Figure 2: Overview of the EvolveR framework's experience lifecycle.

Experience Lifecycle and Policy Evolution

EvolveR's lifecycle is driven by a reinforcement learning mechanism that updates the agent's policy based on performance metrics derived from online interaction trajectories. The reward function balances task success and procedural correctness, integrated into Group Relative Policy Optimization (GRPO) for efficient learning. Key operations such as strategic principle retrieval during deliberative reasoning loop, trajectory generation, and the iterative policy optimization fortify an evolutionary loop, allowing agents to continuously transform and refine strategies.

Numerical Results

EvolveR's efficacy is demonstrated through extensive empirical studies on multi-hop question-answering benchmarks. The framework significantly surpasses existing agentic baselines, validating the transformative potential of experience-driven evolution. The ablation studies provide further insights into the core components, highlighting that while smaller models benefit from external teacher-based distillation, larger models excel through self-distillation due to enhanced cognitive alignment. This scaling insight underscores EvolveR's adaptability and robustness across varied model architectures.

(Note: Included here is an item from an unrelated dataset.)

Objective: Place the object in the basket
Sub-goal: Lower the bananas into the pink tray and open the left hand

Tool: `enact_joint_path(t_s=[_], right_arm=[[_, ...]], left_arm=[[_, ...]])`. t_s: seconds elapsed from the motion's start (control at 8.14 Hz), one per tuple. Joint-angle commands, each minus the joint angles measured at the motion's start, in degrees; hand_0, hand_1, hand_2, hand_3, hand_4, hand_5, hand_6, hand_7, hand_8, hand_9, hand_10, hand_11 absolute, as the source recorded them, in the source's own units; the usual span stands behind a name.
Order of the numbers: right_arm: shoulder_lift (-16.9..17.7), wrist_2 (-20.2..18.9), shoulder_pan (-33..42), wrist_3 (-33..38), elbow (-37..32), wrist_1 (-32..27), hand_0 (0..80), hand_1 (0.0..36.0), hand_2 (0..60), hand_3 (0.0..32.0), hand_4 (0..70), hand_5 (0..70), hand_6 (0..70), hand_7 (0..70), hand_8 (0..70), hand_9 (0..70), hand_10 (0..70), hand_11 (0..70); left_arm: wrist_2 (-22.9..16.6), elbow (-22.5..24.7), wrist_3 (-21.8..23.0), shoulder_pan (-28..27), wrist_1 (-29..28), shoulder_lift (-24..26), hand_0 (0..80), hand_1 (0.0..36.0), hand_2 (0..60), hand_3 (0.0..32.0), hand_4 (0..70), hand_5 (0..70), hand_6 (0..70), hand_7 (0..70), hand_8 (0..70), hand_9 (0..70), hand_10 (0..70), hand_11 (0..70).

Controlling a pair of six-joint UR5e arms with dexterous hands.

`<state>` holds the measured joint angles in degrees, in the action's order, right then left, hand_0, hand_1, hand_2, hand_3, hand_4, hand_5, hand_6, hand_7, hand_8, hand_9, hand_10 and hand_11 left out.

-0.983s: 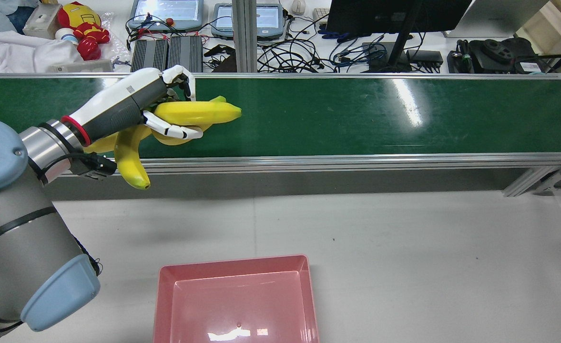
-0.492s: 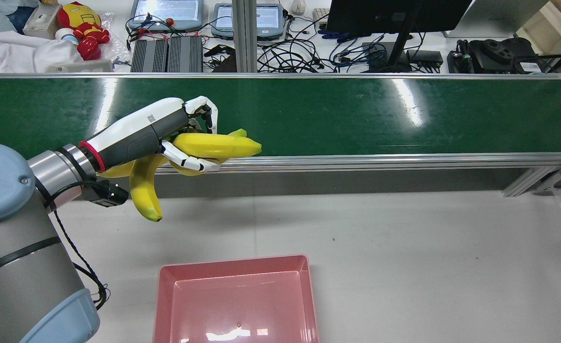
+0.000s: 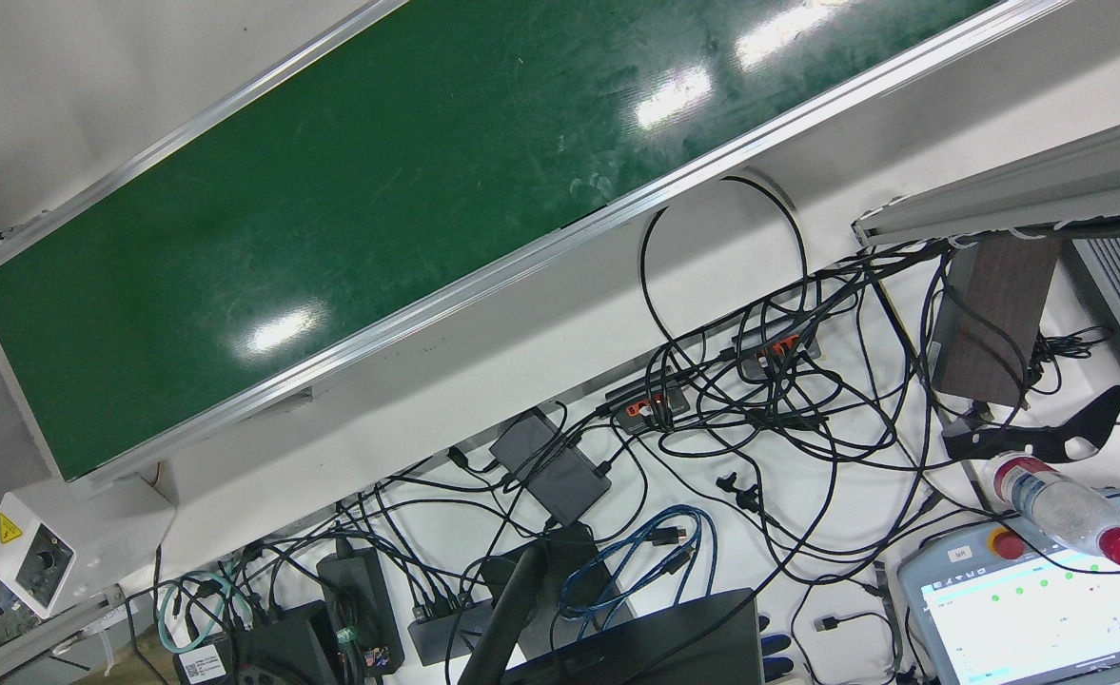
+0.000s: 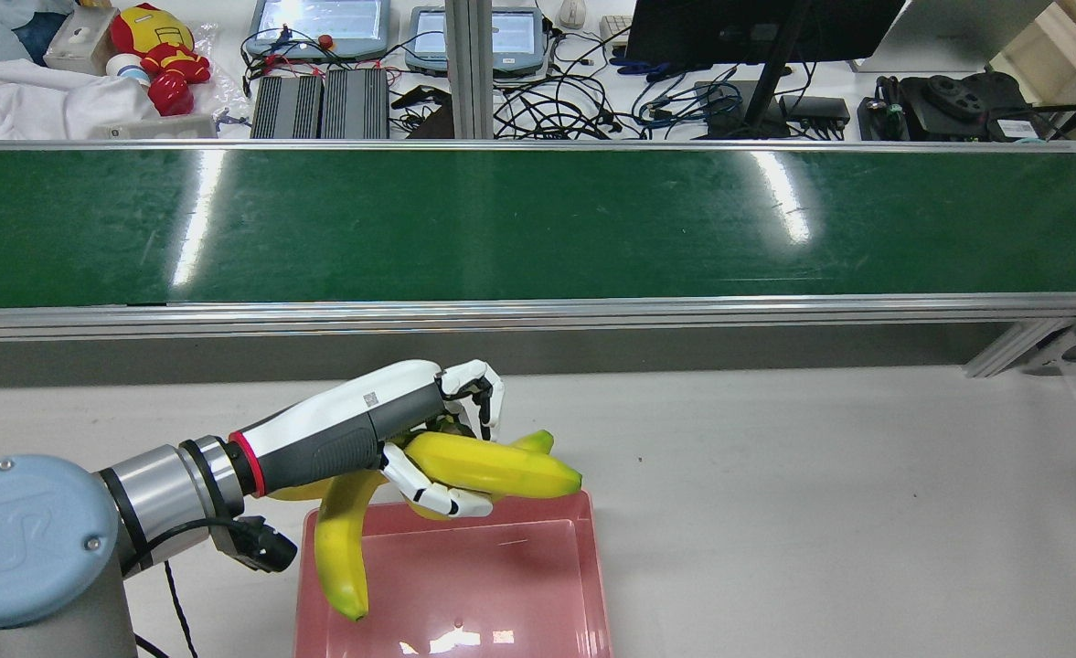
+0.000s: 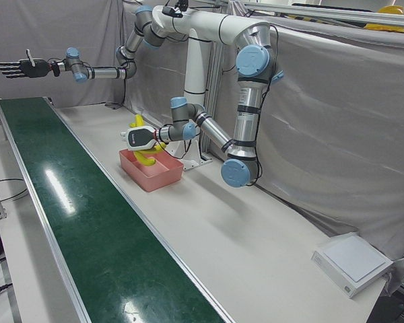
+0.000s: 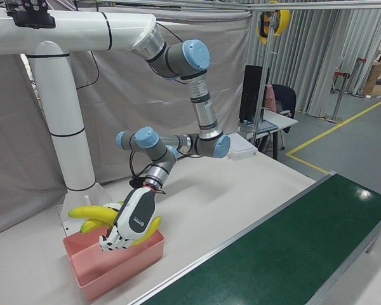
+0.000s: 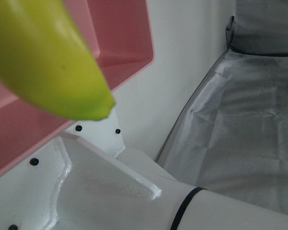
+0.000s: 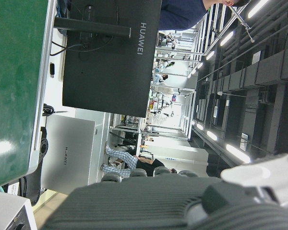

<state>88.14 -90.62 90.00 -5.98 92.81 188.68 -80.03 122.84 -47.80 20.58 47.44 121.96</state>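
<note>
The step in hand is, as I judge it, to bring the banana bunch (image 4: 464,471) fully over the pink basket (image 4: 538,585) and release it there. To do this well, the left hand (image 4: 382,434) should go a little more toward the middle of the basket and lower, so that the fruit drops only a short way and does not bounce on the rim. One banana points out past the far edge of the basket, so opening now could let it tip onto the table (image 4: 821,512). The hanging banana is already inside the walls, which helps. The fingers should open together, not one by one, so the bunch does not twist.

The left hand is closed around the bunch, fingers wrapped over and under the top banana, and it carries the bunch in the air above the far left corner of the basket. The bunch does not seem to touch the basket floor, but I cannot be sure.

The right hand (image 5: 17,68) is held high and well apart, fingers spread, holding nothing.
</note>
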Motion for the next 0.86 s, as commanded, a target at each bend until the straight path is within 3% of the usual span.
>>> enact_joint_path(t_s=[0.0,0.12,0.25,0.37,0.49,0.61,0.74], right_arm=[[0.0,0.0,0.1,0.0,0.0,0.0,0.0,0.0,0.0,0.0,0.0,0.0,0.0,0.0,0.0,0.0,0.0,0.0],[0.0,0.0,0.0,0.0,0.0,-0.1,0.0,0.0,0.0,0.0,0.0,0.0,0.0,0.0,0.0,0.0,0.0,0.0],[0.0,0.0,0.0,0.1,0.0,0.0,0.0,0.0,0.0,0.0,0.0,0.0,0.0,0.0,0.0,0.0,0.0,0.0],[0.0,0.0,0.1,0.0,-0.1,-0.1,0.0,0.0,0.0,0.0,0.0,0.0,0.0,0.0,0.0,0.0,0.0,0.0],[-0.1,0.0,0.0,0.0,0.0,0.0,0.0,0.0,0.0,0.0,0.0,0.0,0.0,0.0,0.0,0.0,0.0,0.0],[0.0,0.0,0.0,0.0,-0.1,0.0,0.0,0.0,0.0,0.0,0.0,0.0,0.0,0.0,0.0,0.0,0.0,0.0],[0.0,0.0,0.0,0.0,0.0,0.0,0.0,0.0,0.0,0.0,0.0,0.0,0.0,0.0,0.0,0.0,0.0,0.0]], left_arm=[[-0.2,-0.1,4.2,-3.1,-2.6,-3.2,44.9,20.8,60.0,0.0,3.2,70.0,19.7,51.9,40.2,50.1,26.2,39.1],[-0.2,0.3,4.2,-3.2,-1.6,-3.1,43.7,21.7,60.0,0.0,1.4,70.0,18.1,48.3,38.4,47.4,23.6,35.3],[-0.2,0.4,4.2,-3.1,-0.7,-3.1,43.8,18.0,60.0,0.0,0.0,70.0,14.4,39.7,34.0,41.5,19.9,29.9],[-0.5,0.6,4.1,-2.7,0.3,-3.0,44.1,15.4,44.9,3.6,0.0,70.0,10.5,31.8,28.7,34.3,15.6,23.7],[-1.0,2.7,4.1,-2.7,3.0,-3.0,46.1,10.9,19.2,12.4,0.0,62.7,7.5,25.5,24.3,27.8,11.8,18.2],[-1.1,3.6,3.9,-2.3,6.1,-3.0,45.9,5.9,0.4,18.4,0.0,51.6,3.7,17.3,20.4,19.8,6.8,10.7],[-1.1,5.3,3.9,-2.0,8.3,-3.1,44.9,3.4,0.0,23.4,0.0,41.4,0.7,10.5,18.5,14.9,3.4,5.6]])
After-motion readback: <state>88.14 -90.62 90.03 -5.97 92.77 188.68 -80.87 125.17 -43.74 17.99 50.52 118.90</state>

Several parallels exist between EvolveR and previous works in continual learning and reinforcement learning for LLM agents. Continual learning traditionally focuses on preserving knowledge, whereas EvolveR emphasizes active acquisition and refinement, akin to frameworks utilizing reflective reasoning and external memory. In reinforcement learning domains, EvolveR advances beyond stateless approaches by internalizing strategic principles that guide reasoning processes, enhancing autonomy and adaptive learning.

Conclusion

EvolveR provides a comprehensive blueprint for the development of autonomous LLM agents capable of self-evolution. By integrating experience-based strategic distillation within a closed-loop lifecycle, agents can not only leverage external data but also internalize the consequences of their actions for continuous improvement. This paradigm shifts focus from merely accessing knowledge to gradually constructing and refining expertise, promising a future of more adaptable, intelligent systems. Future developments might explore refined optimization techniques to further mitigate noise in experiential internalization, enhancing agent autonomy and strategic learning.

The implications are substantial, with potential advancements in agentic interpretation, personalization, and steerability. However, these advancements necessitate careful considerations regarding alignment and safety. As agents evolve independently, ensuring robust value alignment through strategic reward function design becomes imperative, introducing new challenges in AI development.